Holy Orders is a sacrament in which men are approved orordainedby the Church to perform the other six таинства. The men may be deacons, priests or bishops.

дегенмен, the sacrament of Holy Orders is performed only by bishops, and that follows directly from the Bible.

There is an established way in Scripture in which God’s call to the ministry is given and received. It flows from God to Jesus, from Jesus to the Apostles, and from the Apostles to their successors (көру Лұқа жазған ізгі хабарда 10:16 мен Жохан жазған Ізгі хабар 13:20; 20:21). Солай, the sacrament of Holy Orders can be performed only by an Apostle or only by one on whom apostolic authority has been conferred. Мысалы, Paul writes in his Тімотеге Бірінші хат (4:14), “Do not neglect the gift you have, which was given you by prophetic utterance when the council of elders laid their hands upon you” (көру 5:22, оның Second Letter to Timothy, 1:6, және оның Letter to Titus 1:5). Солай, the sacrament follows an unbroken chain from Jesus to today’s newest Catholic priest. (More on this below.)
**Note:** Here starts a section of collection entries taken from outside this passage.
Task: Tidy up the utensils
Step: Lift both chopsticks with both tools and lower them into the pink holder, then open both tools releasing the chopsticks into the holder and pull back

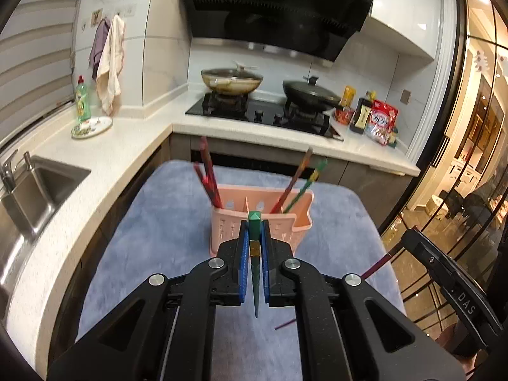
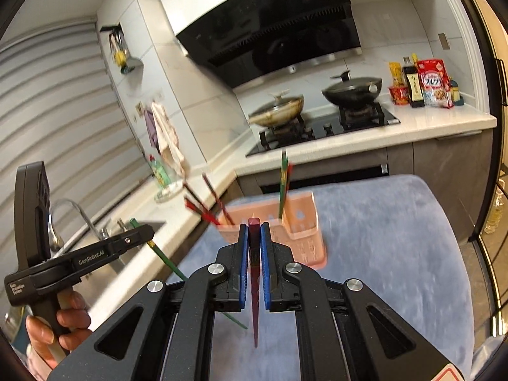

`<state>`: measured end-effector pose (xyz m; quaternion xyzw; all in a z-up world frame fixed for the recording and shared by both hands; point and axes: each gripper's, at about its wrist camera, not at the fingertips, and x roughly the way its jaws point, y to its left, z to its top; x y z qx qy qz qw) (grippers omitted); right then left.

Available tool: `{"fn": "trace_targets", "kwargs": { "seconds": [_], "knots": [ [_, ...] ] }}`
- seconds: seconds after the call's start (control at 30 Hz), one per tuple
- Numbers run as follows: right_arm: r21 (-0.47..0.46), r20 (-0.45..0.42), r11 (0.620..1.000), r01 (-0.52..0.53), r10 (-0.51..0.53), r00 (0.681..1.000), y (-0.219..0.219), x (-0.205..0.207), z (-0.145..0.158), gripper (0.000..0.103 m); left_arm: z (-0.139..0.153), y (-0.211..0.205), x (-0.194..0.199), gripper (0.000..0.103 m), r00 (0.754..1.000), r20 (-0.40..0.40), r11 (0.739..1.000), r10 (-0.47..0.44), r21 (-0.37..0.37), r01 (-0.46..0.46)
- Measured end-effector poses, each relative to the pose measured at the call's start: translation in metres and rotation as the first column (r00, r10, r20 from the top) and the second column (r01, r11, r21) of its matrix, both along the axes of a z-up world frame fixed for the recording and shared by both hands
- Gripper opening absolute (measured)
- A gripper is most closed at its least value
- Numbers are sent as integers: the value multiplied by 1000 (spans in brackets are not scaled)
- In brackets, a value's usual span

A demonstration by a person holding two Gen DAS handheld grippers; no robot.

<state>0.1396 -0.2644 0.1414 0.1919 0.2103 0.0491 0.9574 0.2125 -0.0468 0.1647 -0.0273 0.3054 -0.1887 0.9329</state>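
Nearest to me, my left claw (image 1: 254,247) is clamped tight on a green chopstick (image 1: 255,273), thick end forward, thin tip trailing back under the camera. My right claw (image 2: 254,250) is shut the same way on a dark red chopstick (image 2: 255,285). Both hang above the blue-grey mat (image 1: 165,238).

Just ahead stands the pink utensil holder (image 1: 263,222), divided into compartments: red chopsticks (image 1: 208,174) lean out of the left one, and a brown-red and a green stick (image 1: 303,184) lean out of the right.

As I judge it, the step in hand is dropping each stick into its matching compartment. To do it well I would tip each claw so the thin tip leads down, centre it over the opening clear of the leaning sticks, lower it well in, then let go, one hand at a time so the holder does not get knocked.

Hard to read: the holder is motion-blurred in the right view, its inner floor is hidden, and the thin purple sliver on the mat (image 1: 285,324) I cannot identify. Beyond, the counter (image 1: 127,146) carries a sink and stove.
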Motion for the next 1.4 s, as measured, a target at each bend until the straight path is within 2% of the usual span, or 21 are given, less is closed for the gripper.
{"fn": "trace_targets", "kwargs": {
  "seconds": [0.2,0.33,0.47,0.6,0.7,0.93,1.17,1.4],
  "knots": [
    [40,86,999,17,-20,996,-15,30,36,7,46,-3,18,7,995,96,999,16,-45,-11],
    [32,145,999,43,-47,988,-23,55,60,7,69,-5,38,7,988,148,998,45,-57,-36],
    [27,173,997,71,-75,982,-29,83,75,7,79,-6,58,7,980,180,996,84,-57,-75],
    [16,176,996,90,-91,980,-32,105,78,7,79,-7,77,7,978,184,994,102,-58,-93],
    [4,157,995,97,-96,983,-32,122,72,7,72,-10,89,7,977,181,994,111,-40,-106],
    [13,64,995,96,-97,993,-36,150,31,7,45,-13,113,7,983,146,994,110,-30,-107],
    [23,-11,997,77,-77,997,-30,164,-3,7,13,-14,128,7,990,81,993,116,-12,-116],
    [13,-53,998,58,-57,997,-22,172,-21,7,-3,-13,134,7,991,56,993,120,-8,-120]
  ]
}}
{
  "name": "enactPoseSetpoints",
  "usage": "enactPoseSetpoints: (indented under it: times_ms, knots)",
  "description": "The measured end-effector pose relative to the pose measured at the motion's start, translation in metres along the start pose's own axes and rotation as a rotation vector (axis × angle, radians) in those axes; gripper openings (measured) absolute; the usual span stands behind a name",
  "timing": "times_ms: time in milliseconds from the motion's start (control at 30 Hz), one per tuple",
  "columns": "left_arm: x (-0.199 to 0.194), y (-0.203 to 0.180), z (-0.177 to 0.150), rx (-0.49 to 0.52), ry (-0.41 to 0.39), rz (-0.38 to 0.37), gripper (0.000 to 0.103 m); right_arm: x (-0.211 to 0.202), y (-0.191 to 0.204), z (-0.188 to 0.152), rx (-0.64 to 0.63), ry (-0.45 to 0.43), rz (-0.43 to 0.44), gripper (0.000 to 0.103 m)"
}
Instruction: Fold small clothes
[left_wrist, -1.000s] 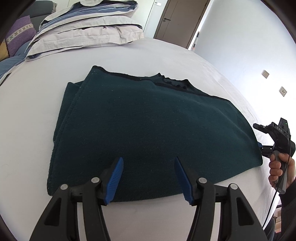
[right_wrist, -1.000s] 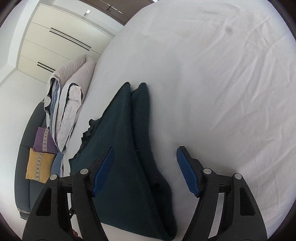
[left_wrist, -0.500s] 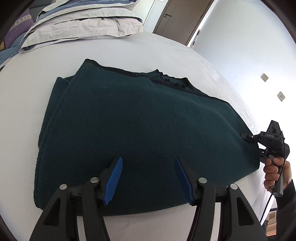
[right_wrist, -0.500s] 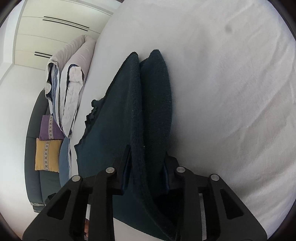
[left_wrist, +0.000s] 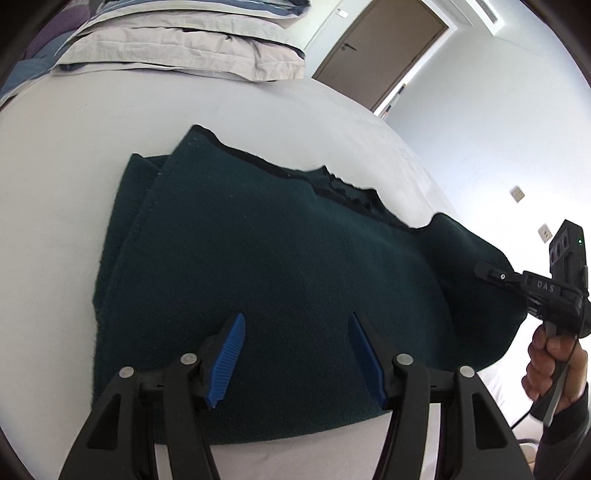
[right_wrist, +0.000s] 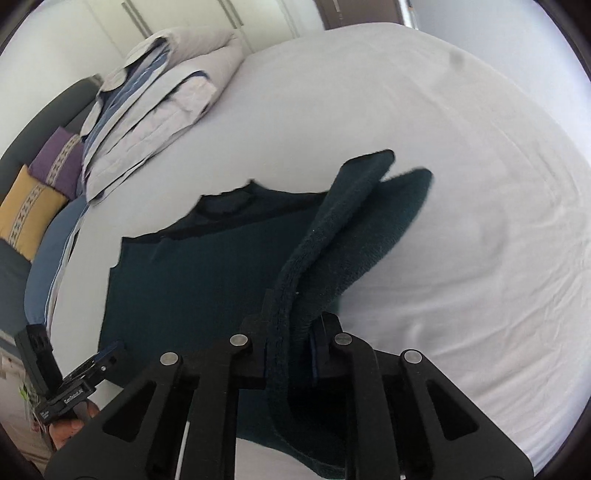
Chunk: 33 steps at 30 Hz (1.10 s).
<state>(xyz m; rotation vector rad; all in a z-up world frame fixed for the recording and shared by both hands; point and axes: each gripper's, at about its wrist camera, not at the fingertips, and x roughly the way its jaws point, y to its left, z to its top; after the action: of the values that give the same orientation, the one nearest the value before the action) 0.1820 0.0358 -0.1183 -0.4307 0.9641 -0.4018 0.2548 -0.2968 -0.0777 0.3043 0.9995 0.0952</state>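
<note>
the dark green sweater (left_wrist: 280, 280) lies spread on the white bed (left_wrist: 74, 155), its long axis running side to side across the left wrist view, neckline on the far edge. the right gripper (right_wrist: 290, 332) has just been closing and now pinches the sweater's right-hand edge, a thick doubled band of knit standing up between the jaws and lifted clear of the sheet. in the left view that same gripper (left_wrist: 491, 273) sits at the garment's far right end, a hand (left_wrist: 550, 365) on its handle.

the left gripper (left_wrist: 295, 354) hovers over the near hem, blue pads apart, nothing between them, the cloth just below and ahead of its tips.

the raised edge lies at one end of the long axis; the rest of the body stretches away from it toward the folded bedding (right_wrist: 162, 92) side. so the fold most likely carries that edge across along this axis, and the right hand already holds it. the left is nearer the middle of the hem, placed to pin or steady the crease line.
</note>
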Motion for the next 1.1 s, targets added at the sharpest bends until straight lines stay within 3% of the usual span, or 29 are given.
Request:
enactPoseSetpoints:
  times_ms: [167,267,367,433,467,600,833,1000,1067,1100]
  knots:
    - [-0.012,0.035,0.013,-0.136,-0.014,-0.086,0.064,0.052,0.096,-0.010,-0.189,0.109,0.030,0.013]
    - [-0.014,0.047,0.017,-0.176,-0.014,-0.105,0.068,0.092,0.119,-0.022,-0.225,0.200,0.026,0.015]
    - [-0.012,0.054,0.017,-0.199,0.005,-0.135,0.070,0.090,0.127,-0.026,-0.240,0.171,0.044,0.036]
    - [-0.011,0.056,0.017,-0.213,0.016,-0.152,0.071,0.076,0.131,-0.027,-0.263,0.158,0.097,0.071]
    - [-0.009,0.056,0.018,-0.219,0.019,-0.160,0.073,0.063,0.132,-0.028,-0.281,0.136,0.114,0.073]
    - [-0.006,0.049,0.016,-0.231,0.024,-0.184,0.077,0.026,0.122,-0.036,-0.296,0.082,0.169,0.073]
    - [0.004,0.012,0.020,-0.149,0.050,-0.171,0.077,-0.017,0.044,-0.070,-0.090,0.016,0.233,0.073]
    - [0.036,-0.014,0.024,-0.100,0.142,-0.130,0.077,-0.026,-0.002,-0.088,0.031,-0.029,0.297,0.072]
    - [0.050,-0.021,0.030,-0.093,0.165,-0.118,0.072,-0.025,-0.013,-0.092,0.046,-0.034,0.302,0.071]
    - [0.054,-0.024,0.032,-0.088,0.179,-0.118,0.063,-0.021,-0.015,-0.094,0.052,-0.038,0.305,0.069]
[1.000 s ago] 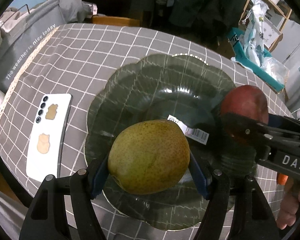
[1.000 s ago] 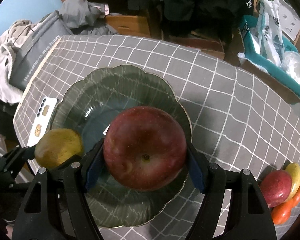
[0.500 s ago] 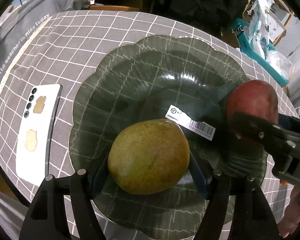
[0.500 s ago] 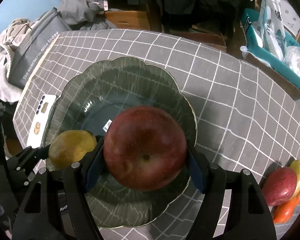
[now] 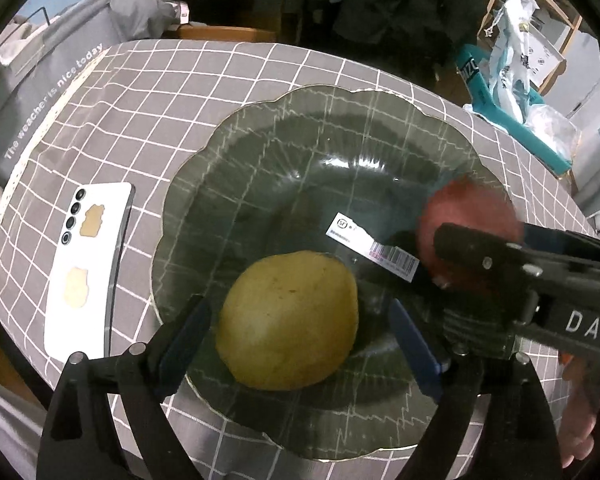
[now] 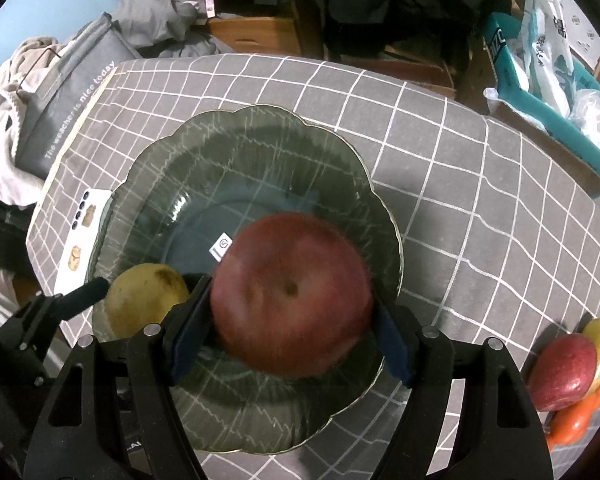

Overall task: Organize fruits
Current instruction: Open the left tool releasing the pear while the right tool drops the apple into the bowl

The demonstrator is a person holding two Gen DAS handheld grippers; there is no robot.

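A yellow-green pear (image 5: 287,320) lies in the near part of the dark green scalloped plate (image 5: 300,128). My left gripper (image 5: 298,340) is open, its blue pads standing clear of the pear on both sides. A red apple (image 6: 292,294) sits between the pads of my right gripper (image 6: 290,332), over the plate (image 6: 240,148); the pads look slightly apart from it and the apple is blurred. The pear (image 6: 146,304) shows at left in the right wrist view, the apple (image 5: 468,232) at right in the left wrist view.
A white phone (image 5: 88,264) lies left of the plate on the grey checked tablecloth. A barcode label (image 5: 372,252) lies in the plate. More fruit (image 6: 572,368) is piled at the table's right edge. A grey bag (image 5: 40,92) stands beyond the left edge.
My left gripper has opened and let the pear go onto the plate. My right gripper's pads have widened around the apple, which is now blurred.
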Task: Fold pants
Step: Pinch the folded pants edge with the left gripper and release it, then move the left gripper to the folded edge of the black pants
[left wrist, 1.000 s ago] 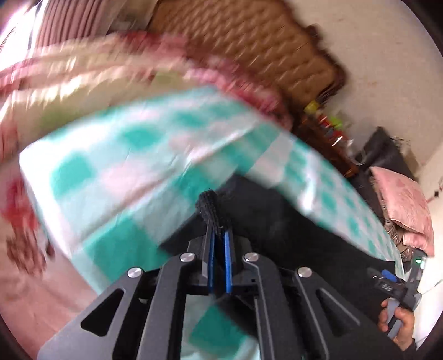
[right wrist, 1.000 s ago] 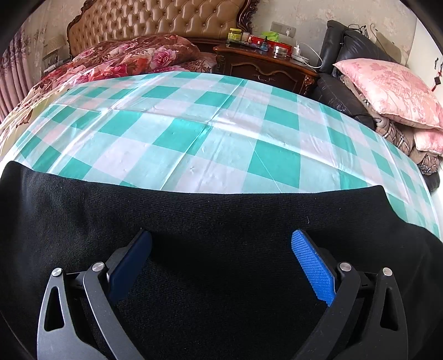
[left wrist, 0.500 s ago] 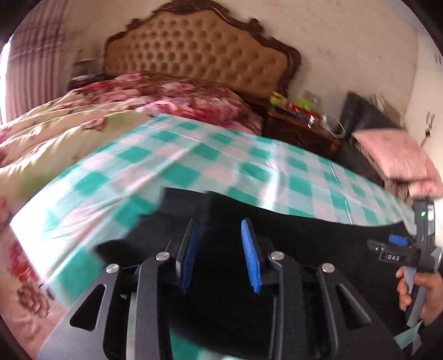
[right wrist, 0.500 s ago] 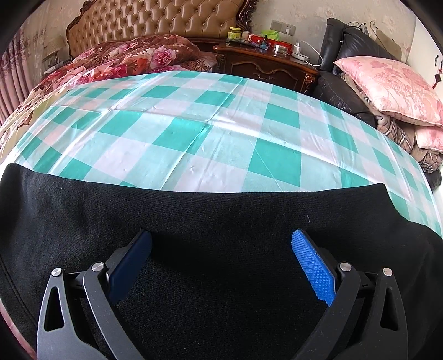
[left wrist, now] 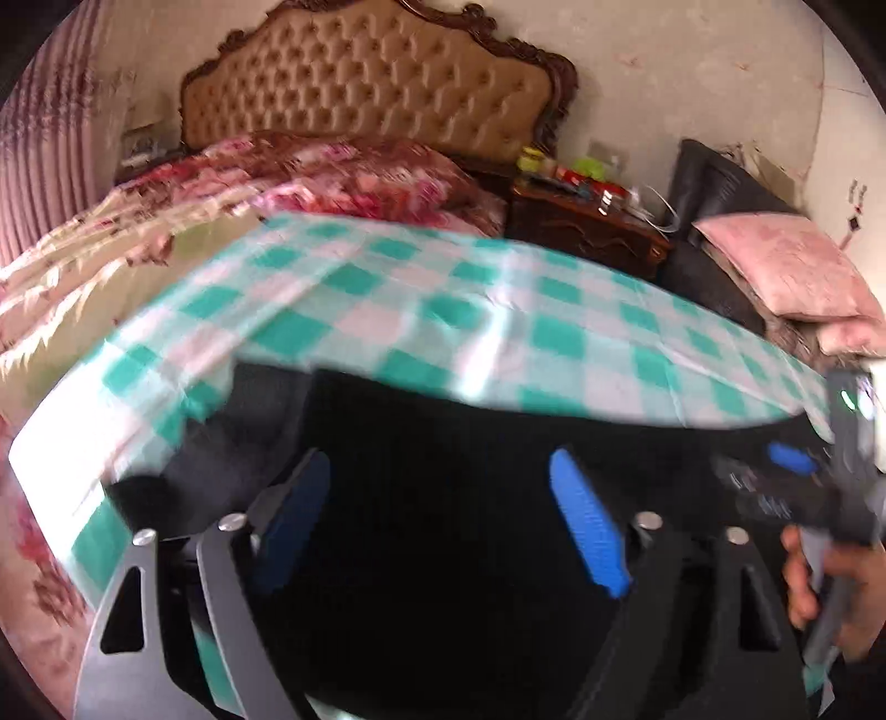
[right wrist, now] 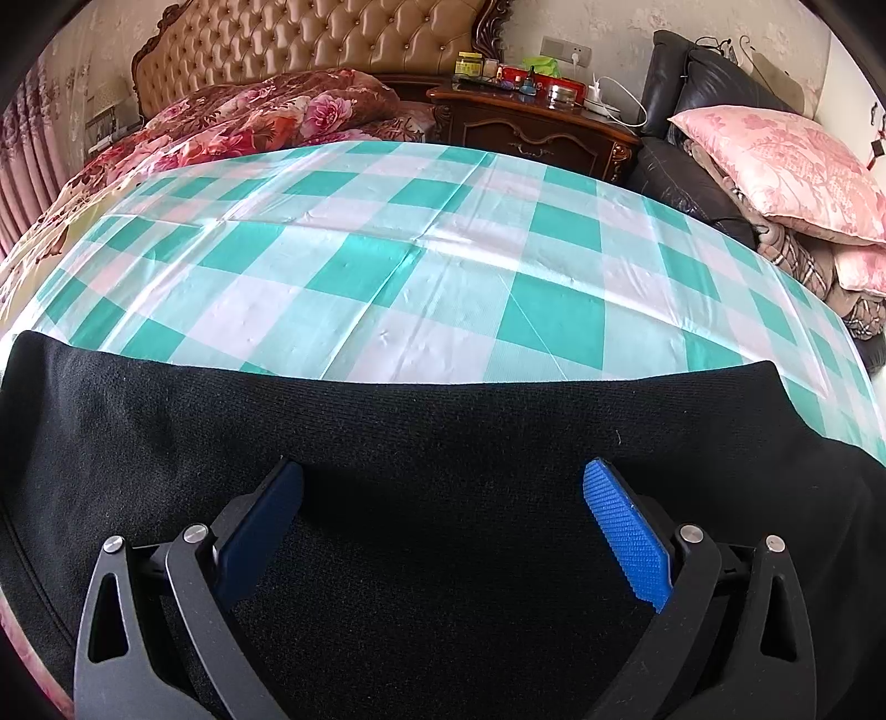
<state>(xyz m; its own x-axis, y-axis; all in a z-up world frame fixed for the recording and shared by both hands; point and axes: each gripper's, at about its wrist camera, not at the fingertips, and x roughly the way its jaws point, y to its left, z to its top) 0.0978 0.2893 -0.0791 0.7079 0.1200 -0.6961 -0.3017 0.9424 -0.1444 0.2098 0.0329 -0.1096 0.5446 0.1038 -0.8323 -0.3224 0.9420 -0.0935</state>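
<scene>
The black pants (right wrist: pixel 432 443) lie flat across the near part of a green-and-white checked sheet (right wrist: pixel 387 249) on the bed. They also show in the left wrist view (left wrist: pixel 443 454), with a loose rumpled end at the left (left wrist: pixel 183 487). My left gripper (left wrist: pixel 443 487) is open and empty above the pants. My right gripper (right wrist: pixel 443 498) is open and empty over the pants. The right gripper and the hand holding it show at the right edge of the left wrist view (left wrist: pixel 797 487).
A floral quilt (right wrist: pixel 249 116) is piled at the head of the bed under a tufted headboard (right wrist: pixel 310 39). A dark nightstand (right wrist: pixel 531 122) with small items stands at the back right. Pink pillows (right wrist: pixel 775 160) lie on a black seat at the right.
My left gripper let go of the pants fabric, opened wide and swung round to face the headboard over the pants. The right gripper stayed open and still.
</scene>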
In the early Church, a hierarchy developed that consisted of bishops, presbyters (or elders), and deacons, which corresponded to Israel’s three-tiered structure of high priest, діни қызметкерлер, and Levites (Пауылдың қараңыз Letter to the Phillipians, 1:1; Saint JamesEpistle, 5:14; The Book of Numbers, 32; The Second Book of Chronicles 31:9-10).1 In Israel, the priest was seen as God’s unique emissary (көру Малахи 2:7), being set apart from the assembly by an anointing and the imposition of hands (көру Мысырдан шығу 30:30 немесе Заңды қайталау 34:9).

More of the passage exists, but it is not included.